On September 15, the roadmap proposal for Zeppelin, a MIT licensed open source framework for building secure smart contracts, was published. This comes at an appropriate time as evidenced by the number of talks and discussions at DevCon2 surrounding formal verification of smart contracts.
Demian Brener and Manuel Aráoz, founders of Smart Contract Solutions, are pioneering the effort around Zeppelin. Zeppelin is a community effort to enable the development of secure, tested and audited smart contract code. Earlier this year, "The DAO", the largest smart contract application to date, was hacked for $60M by exploiting a loophole in its smart contract. This has justified many concerns in the community bringing formal verification to the forefront.
In the beginning, Zeppelin will be focused on building tooling for Solidity, since Ethereum is the most popular smart contract development platform. During the announcement, Brener mentioned the following modules will be implemented for Solidity:
- Pull payment helpers: Lots of security problems (including the infamous TheDAO hack) can be prevented by using a pull payment strategy (as opposed to pushing payments with
send). We already have a simple PullPaymentCapable.sol contract, but more comprehensive tools, documentation and examples are needed.- Contract life-cycle tools: Most contracts nowadays are deployed to the blockchain without much thought about what will happen to them in the future. We’d love to build tools to better manage several contract death strategies, contract transfer of ownership, contract pausing and resuming, contract upgradeability, etc.
- Fault tolerance and automatic bug bounties: Automatic detection of faults, and tools to recover from inconsistent states.
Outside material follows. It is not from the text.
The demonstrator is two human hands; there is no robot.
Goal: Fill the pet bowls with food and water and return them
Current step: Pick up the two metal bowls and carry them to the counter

Simple tools to limit the amount of funds managed by contracts. We’re also working on, and looking to improve, bug bounty contracts to have automatic payouts to security researchers that can break our contract’s invariants.
- Resusable basic components: Many common modules are still reimplemented from scratch for each new project. We’re looking to build standard contracts for token issuance, crowdfunding, voting, betting, payroll, revenue sharing, etc.
- Explore formal verification ideas: Formal verification of contracts is an active research area. Integrating this work into Zeppelin can provide interesting security guarantees to our contracts. Formal verification means statically analyzing contract code to formally prove correctness and/or problems.
- Better oracle interfaces: An important part of smart contract development is how to interact with off-blockchain data sources. An interesting idea to explore is to do inversion of control, where oracles call contracts (to communicate outside truths) through a common interface method, and can implement their oracle logic as wanted: trusted expert, closed voting, open voting, API wrapper. Instead of contracts requesting data from oracles, oracles inform contracts of data changes.
- Better code reuse tools: Current Solidity code reuse is based on copy-pasting or downloading existing code from other repositories. Mature ecosystems have good code repository management systems such as NodeJS’ npm or Ruby’s gems. An interesting variation in Ethereum is the possibility of reusing code already deployed to the blockchain. We’re planning to build tools that allow to easily link your contracts to deployed libraries.
These are based on common contract security patterns. Zeppelin integrates with Truffle, the primary build framework used by Ethereum developers. Early adopters can ask questions or track progress on the Zeppelin Slack channel as well as study its use in the BlockParty project. The first public release is slated for November and will be accompanied by a Zeppelin-based real DAO.
In the future, Zeppelin intends to support other blockchain platforms such as Bitcoin, Tendermint, Bloq Ora etc.